Problem description
Set down again exactly the lines of the listing below that fall between the line holding "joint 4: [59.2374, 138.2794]" and the line holding "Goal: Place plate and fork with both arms", inclusive.

Task input

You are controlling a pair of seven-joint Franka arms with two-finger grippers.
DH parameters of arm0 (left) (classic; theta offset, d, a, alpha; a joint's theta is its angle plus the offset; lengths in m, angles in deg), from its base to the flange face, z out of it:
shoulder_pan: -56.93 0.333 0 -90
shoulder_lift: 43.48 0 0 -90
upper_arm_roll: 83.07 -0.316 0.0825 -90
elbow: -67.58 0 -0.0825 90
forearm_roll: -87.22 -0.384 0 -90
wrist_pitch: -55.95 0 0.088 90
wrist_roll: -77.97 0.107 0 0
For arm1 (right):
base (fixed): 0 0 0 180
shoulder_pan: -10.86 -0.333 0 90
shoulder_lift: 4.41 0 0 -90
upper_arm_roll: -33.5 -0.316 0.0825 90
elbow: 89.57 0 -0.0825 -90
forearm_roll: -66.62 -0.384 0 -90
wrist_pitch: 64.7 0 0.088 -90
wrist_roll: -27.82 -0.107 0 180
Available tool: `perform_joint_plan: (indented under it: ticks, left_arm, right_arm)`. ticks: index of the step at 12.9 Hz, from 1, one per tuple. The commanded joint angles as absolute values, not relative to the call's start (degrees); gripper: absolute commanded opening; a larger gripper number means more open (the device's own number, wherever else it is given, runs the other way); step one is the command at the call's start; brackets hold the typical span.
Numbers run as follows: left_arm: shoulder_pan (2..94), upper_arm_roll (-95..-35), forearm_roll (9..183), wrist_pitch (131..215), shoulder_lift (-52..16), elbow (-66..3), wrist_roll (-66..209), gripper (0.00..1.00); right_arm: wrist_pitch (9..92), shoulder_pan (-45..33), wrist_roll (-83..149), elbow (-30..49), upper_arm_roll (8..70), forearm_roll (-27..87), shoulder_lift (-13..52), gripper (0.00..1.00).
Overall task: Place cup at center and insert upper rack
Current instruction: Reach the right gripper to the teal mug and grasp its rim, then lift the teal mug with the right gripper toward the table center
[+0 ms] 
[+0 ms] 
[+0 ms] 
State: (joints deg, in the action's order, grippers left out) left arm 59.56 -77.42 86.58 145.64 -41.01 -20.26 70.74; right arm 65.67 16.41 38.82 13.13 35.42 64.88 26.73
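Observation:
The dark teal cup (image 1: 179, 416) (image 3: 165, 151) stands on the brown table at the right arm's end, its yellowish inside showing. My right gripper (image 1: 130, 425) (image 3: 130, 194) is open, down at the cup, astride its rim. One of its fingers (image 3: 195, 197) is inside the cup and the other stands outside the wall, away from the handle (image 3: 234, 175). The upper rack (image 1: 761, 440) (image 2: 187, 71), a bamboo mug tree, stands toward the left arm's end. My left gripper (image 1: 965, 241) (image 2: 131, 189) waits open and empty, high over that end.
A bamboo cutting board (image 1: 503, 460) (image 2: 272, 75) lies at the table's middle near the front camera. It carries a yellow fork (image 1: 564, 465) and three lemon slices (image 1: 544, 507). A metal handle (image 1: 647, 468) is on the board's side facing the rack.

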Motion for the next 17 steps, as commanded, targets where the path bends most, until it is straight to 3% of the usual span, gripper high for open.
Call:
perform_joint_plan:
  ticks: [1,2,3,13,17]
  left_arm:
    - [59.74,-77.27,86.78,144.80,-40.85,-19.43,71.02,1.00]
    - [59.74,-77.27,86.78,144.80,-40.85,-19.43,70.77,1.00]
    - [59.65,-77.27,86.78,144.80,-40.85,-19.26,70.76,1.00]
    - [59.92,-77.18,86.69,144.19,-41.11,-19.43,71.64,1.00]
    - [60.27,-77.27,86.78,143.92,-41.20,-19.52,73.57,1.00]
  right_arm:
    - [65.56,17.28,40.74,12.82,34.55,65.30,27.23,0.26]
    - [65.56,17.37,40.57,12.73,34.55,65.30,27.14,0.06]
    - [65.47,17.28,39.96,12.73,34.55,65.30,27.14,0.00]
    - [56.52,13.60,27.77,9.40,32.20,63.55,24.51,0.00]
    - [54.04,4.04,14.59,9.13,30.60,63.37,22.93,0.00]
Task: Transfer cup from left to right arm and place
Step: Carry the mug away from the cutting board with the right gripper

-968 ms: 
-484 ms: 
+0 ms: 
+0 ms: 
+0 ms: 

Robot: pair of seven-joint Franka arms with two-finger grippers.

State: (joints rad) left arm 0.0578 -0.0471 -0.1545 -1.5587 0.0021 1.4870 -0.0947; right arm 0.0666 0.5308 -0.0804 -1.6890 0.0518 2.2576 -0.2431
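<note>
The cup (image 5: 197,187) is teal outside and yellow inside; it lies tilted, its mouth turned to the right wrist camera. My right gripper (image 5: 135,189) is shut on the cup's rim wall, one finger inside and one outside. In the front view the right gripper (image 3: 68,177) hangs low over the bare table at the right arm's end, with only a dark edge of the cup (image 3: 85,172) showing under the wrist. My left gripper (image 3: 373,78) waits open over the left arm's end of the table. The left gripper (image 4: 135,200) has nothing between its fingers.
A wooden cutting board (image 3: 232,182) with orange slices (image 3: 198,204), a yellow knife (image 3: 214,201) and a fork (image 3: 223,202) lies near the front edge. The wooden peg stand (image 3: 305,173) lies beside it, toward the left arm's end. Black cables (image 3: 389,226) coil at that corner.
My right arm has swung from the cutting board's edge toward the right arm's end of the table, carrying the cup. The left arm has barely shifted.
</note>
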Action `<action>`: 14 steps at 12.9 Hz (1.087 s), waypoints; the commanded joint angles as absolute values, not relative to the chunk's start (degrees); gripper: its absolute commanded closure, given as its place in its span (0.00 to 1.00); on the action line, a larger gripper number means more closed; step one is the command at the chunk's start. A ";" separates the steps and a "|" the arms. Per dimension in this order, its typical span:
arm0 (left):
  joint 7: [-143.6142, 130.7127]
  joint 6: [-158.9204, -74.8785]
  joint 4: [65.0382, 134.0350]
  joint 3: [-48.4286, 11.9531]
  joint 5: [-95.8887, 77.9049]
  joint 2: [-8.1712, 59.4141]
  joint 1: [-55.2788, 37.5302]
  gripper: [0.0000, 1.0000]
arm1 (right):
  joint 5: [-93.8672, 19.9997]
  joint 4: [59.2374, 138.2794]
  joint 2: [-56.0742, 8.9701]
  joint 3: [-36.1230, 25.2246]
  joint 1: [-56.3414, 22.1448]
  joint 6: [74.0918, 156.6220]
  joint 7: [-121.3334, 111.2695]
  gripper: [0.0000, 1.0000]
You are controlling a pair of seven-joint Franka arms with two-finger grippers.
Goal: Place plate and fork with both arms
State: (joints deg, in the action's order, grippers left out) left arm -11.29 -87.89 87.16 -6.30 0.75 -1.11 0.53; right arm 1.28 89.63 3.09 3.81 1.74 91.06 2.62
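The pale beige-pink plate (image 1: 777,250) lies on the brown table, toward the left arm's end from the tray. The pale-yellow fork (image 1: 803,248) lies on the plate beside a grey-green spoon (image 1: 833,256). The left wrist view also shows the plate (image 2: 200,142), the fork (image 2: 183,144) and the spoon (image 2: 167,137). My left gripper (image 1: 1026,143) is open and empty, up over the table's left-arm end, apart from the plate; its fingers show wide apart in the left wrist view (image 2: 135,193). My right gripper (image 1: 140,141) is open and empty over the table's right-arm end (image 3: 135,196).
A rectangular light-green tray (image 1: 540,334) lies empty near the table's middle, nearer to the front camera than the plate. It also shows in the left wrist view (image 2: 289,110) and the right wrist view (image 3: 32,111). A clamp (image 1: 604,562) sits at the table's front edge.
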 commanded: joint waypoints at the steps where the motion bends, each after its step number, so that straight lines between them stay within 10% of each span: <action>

Output of the task
  joint 4: [59.2374, 138.2794]
  joint 2: [-56.0742, 8.9701]
  joint 3: [-36.1230, 25.2246]
  joint 1: [-56.3414, 22.1448]
  joint 6: [74.0918, 156.6220]
  joint 7: [-121.3334, 111.2695]
  gripper: [0.0000, 1.0000]
You are controlling a pair of seven-joint Franka arms with two-finger grippers.
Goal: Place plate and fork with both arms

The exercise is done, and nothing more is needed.